The firm starts with five staff including three responsible officers. Francis Chang Chia-Yue comes in as director and CEO of Noah (Hong Kong), having been transferred from the firm’s mainland operation.
The company’s focus will be on business development, which comes under the remit of Shang Chuang, another internal transfer and one of the three responsible officers.
Kelvin Lao is compliance and risk officer, and he confirms arrangements are being made for a fund manager to transfer from an affiliate firm. He declines to name the incoming manager and says there is no fixed start date.
Noah (Hong Kong), which received its SFC licence last month, staged an official opening ceremony for its new office in Hong Kong’s Central district last week.
It claims to be the first mainland Chinese independent financial institution to launch a subsidiary in the city, and the only one to do so that is listed on the New York Stock Exchange.
“Our Hong Kong subsidiary enables us to introduce more diverse global financial investment products for our clients and reduce systemic risks,” says Chang.
She adds that it views the city as a gateway to global financial markets and a means to expand its Asia business, praising its free flow of information and mature regulatory and legal frameworks.
Noah Holdings was among a batch of four independent financial advisers (IFAs) to be granted mutual fund distribution licences in China this week – the first in almost eight years.
Among the four new licence holders, Noah is seen as best placed to offer tailored investment consulting services given that its clients are mostly high-net-worth investors in Asia.
“[Noah’s] large HNWI base positions the company to channel some HNWIs into a greater variety of mutual funds by screening products to match the risk tolerance of its capital-rich clients,” said consultancy Z-Ben Advisors.
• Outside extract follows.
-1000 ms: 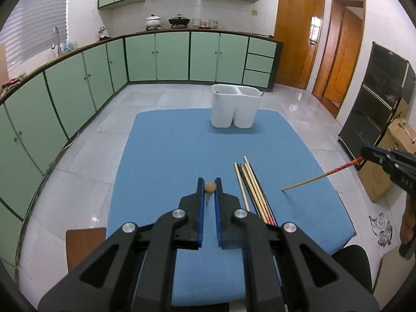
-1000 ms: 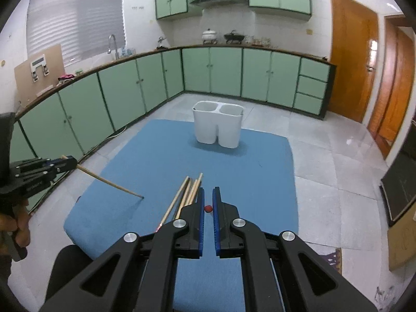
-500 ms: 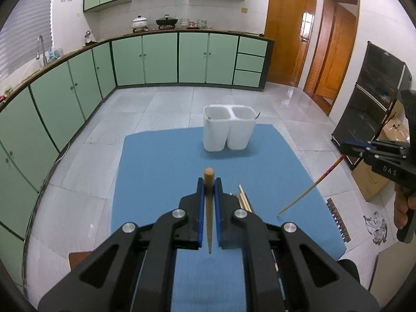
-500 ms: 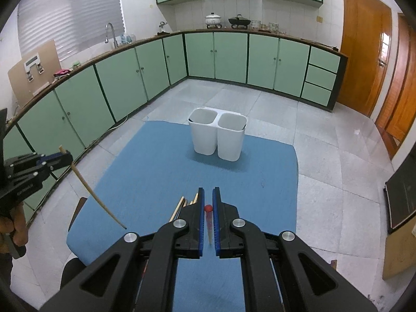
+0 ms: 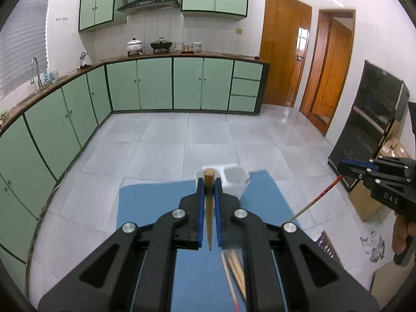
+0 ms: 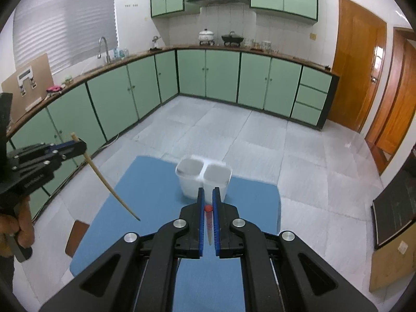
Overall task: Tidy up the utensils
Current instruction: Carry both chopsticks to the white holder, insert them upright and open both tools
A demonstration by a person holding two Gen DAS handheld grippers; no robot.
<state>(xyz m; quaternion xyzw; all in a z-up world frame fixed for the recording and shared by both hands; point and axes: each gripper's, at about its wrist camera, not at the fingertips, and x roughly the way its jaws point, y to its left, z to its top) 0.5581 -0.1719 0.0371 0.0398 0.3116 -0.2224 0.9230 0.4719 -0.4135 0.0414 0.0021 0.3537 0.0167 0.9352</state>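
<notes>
A white two-compartment utensil holder [image 6: 203, 180] stands at the far end of the blue-covered worktop [image 6: 145, 182]; both compartments look empty, though blur hides their depths. The left gripper [image 5: 208, 195] has its jaws closed on a plain wooden chopstick [image 5: 208, 202], thick end up. The right gripper [image 6: 207, 200] has its jaws closed on a red-topped chopstick [image 6: 208, 221]. More chopsticks [image 5: 235, 267] lie on the worktop below. Since a second ago both grippers have risen, and the holder now sits nearer their tips.
</notes>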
“The primary obstacle remains convincing the largely self-made HNWI segment to readily accept, perhaps even seek, external advice on managing their hard-earned wealth.”
Noah (China) Holdings was set up in 2005 with its headquarters in Shanghai. As at September 30 last year it had over 500 qualified financial advisers in 53 mainland cities.
AMP Capital adds three PMs, targets fund launches
Infrastructure investment manager AMP Capital has expanded its Australian fundamental equities team and hired a portfolio manager to run a soon-to-be-launched global resources fund.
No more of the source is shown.